WHAT TO WORK ON:
Give a count of the lines below that have the string "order" in them, with no other words.

[Data items]
_ _ _ _ _
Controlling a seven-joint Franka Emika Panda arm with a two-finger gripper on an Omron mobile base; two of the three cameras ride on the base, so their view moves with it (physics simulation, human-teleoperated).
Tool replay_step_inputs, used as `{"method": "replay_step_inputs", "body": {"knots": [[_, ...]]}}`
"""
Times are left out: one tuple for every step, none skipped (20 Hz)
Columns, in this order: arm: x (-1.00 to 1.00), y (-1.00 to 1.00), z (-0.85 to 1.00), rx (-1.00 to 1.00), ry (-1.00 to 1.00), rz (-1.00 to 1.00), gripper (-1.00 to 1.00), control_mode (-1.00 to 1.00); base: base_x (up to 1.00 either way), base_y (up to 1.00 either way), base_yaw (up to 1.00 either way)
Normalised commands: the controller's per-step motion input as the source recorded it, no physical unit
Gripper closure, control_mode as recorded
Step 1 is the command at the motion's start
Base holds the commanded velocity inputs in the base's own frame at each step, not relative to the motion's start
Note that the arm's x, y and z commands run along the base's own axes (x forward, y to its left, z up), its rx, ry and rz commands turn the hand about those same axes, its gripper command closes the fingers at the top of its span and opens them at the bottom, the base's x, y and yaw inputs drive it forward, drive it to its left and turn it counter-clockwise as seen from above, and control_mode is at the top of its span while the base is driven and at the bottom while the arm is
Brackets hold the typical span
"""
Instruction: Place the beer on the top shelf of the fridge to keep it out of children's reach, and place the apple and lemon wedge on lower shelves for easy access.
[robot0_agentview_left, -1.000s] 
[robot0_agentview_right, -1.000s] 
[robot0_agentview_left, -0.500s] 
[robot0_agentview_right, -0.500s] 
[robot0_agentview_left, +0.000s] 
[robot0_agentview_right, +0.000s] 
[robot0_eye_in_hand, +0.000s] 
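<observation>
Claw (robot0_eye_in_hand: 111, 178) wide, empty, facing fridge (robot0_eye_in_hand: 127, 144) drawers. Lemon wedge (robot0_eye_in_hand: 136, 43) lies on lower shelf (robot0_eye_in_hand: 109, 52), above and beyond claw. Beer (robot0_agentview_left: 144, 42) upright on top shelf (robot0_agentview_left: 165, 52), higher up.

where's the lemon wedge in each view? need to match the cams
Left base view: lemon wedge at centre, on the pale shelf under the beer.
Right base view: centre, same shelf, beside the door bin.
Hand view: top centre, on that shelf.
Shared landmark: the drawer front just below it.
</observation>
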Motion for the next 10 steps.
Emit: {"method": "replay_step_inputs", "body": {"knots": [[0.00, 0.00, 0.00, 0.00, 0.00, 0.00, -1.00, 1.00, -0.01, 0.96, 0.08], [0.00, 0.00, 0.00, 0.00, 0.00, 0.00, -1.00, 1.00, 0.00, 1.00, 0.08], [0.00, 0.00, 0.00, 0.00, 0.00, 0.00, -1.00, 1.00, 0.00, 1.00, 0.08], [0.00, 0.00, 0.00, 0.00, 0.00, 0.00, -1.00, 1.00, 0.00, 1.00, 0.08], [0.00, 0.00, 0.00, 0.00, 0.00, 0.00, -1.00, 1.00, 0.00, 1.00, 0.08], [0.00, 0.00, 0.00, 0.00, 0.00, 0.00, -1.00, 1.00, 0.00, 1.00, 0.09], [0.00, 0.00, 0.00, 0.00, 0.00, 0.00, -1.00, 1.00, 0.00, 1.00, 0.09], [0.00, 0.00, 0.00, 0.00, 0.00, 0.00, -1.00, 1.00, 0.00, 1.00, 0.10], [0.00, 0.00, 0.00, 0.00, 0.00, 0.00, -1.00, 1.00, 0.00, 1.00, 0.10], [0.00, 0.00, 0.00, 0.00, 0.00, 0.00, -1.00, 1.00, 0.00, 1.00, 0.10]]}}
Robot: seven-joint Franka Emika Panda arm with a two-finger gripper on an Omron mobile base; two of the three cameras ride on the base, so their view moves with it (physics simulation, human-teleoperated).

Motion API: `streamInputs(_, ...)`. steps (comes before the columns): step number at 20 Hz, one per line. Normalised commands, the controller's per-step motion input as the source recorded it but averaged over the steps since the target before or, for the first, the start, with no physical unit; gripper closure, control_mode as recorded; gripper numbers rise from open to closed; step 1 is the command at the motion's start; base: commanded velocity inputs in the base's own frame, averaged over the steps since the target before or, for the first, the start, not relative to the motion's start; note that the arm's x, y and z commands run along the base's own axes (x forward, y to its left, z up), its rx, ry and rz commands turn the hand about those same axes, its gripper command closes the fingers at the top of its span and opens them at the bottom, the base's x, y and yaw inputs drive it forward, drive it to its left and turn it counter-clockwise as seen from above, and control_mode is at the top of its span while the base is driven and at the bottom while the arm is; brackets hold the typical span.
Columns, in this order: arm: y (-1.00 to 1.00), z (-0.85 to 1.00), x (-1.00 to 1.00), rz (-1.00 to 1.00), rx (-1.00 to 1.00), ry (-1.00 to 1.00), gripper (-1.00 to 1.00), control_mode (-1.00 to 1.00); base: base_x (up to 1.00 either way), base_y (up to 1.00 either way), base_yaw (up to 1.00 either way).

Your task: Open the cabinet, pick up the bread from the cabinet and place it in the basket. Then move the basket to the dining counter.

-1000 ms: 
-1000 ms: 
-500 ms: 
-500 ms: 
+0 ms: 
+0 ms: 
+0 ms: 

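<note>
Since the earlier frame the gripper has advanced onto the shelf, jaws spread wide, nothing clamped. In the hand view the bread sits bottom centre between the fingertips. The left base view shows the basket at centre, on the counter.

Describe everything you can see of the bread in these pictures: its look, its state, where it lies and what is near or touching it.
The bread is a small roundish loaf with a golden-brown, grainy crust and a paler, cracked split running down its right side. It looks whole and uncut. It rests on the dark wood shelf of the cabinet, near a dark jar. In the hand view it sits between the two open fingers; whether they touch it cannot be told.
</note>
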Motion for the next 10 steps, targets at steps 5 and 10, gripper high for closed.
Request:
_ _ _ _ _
YOUR SOLUTION:
2